**Task directions**:
Up to and including the line with "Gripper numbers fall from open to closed", return every line from the start of the entries below exactly.

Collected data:

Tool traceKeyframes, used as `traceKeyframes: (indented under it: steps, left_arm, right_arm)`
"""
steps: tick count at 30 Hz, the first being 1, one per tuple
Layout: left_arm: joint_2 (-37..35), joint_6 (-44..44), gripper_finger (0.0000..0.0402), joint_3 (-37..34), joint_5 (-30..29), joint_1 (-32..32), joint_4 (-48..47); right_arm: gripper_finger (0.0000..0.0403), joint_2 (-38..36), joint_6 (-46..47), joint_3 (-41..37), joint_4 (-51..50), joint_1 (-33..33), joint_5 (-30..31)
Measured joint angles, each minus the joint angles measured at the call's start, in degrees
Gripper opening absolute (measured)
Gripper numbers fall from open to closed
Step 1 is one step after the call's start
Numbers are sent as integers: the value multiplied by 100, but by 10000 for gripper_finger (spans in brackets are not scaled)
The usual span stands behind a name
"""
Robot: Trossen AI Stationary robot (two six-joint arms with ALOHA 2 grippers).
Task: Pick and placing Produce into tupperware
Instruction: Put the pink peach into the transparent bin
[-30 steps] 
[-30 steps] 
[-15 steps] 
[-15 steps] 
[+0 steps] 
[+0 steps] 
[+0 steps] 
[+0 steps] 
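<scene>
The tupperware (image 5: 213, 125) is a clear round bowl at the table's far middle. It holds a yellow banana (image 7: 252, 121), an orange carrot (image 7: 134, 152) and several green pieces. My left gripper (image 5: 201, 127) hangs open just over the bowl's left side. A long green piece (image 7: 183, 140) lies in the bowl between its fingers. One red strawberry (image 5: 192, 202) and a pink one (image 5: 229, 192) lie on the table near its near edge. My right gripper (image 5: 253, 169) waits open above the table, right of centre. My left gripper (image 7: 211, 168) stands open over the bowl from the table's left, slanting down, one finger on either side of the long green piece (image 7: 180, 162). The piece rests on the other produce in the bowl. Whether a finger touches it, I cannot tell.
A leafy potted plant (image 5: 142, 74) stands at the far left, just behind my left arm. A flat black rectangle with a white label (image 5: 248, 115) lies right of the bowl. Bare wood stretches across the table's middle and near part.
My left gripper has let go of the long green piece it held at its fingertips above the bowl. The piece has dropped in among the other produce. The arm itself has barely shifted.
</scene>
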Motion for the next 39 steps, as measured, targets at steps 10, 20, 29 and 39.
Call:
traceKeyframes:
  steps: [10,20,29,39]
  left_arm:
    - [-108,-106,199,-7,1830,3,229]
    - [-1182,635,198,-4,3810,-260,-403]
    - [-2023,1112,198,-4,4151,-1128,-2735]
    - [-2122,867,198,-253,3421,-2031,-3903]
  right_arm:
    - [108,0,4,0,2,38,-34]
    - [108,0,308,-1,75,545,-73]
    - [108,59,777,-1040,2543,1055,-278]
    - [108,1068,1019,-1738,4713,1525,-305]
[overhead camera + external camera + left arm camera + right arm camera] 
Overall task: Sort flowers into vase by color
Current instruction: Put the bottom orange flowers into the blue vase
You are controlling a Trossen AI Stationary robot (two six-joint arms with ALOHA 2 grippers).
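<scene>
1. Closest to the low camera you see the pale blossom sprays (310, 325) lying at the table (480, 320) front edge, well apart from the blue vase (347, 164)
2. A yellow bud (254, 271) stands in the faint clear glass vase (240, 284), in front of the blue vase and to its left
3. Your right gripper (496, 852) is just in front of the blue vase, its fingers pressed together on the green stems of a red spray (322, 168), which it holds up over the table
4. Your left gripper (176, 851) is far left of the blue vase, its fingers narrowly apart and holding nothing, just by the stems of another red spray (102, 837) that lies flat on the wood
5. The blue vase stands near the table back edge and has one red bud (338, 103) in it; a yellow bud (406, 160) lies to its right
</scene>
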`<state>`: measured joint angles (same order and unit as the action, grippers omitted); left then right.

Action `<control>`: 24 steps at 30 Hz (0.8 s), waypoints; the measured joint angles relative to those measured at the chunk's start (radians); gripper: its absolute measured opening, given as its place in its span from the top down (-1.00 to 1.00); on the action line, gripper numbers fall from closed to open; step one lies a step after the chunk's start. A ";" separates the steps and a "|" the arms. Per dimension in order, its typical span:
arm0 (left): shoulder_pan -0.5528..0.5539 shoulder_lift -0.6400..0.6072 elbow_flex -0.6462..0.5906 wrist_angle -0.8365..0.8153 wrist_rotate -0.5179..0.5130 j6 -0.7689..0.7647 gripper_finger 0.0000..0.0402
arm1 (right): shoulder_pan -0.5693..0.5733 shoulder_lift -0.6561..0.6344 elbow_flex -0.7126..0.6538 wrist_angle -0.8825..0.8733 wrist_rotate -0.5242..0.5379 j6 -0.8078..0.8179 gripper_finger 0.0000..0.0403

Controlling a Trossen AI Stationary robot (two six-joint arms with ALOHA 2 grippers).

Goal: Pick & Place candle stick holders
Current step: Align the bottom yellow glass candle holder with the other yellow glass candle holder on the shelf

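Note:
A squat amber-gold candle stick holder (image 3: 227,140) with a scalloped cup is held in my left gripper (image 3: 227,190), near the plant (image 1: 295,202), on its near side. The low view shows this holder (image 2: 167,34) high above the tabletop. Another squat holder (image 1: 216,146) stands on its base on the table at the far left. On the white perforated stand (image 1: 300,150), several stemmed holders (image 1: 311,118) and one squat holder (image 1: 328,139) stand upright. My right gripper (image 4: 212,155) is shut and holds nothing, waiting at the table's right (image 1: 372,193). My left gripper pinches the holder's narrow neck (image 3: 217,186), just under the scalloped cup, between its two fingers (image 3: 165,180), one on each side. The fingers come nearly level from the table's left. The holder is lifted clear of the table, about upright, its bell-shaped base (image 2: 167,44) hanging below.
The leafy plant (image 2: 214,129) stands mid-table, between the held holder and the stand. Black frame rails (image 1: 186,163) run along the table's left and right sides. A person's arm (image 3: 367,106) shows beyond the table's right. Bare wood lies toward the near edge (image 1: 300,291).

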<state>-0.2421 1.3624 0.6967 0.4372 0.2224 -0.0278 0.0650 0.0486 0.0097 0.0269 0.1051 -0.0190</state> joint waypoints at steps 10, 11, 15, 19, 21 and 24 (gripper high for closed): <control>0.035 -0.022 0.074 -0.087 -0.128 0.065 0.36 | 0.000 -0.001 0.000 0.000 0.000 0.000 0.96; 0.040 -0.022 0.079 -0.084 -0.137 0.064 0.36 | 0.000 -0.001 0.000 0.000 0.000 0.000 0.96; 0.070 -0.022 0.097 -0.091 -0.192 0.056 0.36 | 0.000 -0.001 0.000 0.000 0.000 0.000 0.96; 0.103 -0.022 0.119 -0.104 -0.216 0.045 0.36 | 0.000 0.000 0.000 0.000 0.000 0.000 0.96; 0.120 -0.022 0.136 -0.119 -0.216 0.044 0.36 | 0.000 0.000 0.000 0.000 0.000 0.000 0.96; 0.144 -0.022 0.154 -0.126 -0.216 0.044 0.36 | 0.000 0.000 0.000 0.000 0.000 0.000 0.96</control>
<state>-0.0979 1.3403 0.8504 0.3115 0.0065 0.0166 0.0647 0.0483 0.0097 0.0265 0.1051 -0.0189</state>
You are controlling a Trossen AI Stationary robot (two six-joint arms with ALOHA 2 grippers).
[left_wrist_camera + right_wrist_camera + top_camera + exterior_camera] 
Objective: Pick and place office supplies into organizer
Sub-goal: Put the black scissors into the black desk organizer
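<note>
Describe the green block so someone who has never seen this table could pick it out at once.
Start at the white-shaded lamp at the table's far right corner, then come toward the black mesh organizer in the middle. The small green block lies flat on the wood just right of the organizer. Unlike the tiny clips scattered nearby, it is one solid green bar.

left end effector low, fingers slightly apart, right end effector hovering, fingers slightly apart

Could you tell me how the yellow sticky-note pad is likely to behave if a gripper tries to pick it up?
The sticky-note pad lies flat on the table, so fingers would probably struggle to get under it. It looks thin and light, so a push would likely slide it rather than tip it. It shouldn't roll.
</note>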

**Solved problem**:
Tool traceKeyframes, used as `traceKeyframes: (indented under it: steps, left_arm, right_arm)`
"""
steps: tick count at 30 Hz, the first being 1, one per tuple
Layout: left_arm: joint_2 (-37..35), joint_6 (-44..44), gripper_finger (0.0000..0.0402), joint_3 (-37..34), joint_5 (-30..29), joint_1 (-32..32), joint_4 (-48..47); right_arm: gripper_finger (0.0000..0.0403), joint_2 (-38..36), joint_6 (-46..47), joint_3 (-41..37), joint_4 (-51..50), joint_1 (-33..33), joint_5 (-30..31)
Measured joint angles, each minus the joint angles measured at the call's start, in degrees
Gripper opening absolute (measured)
Gripper numbers fall from open to closed

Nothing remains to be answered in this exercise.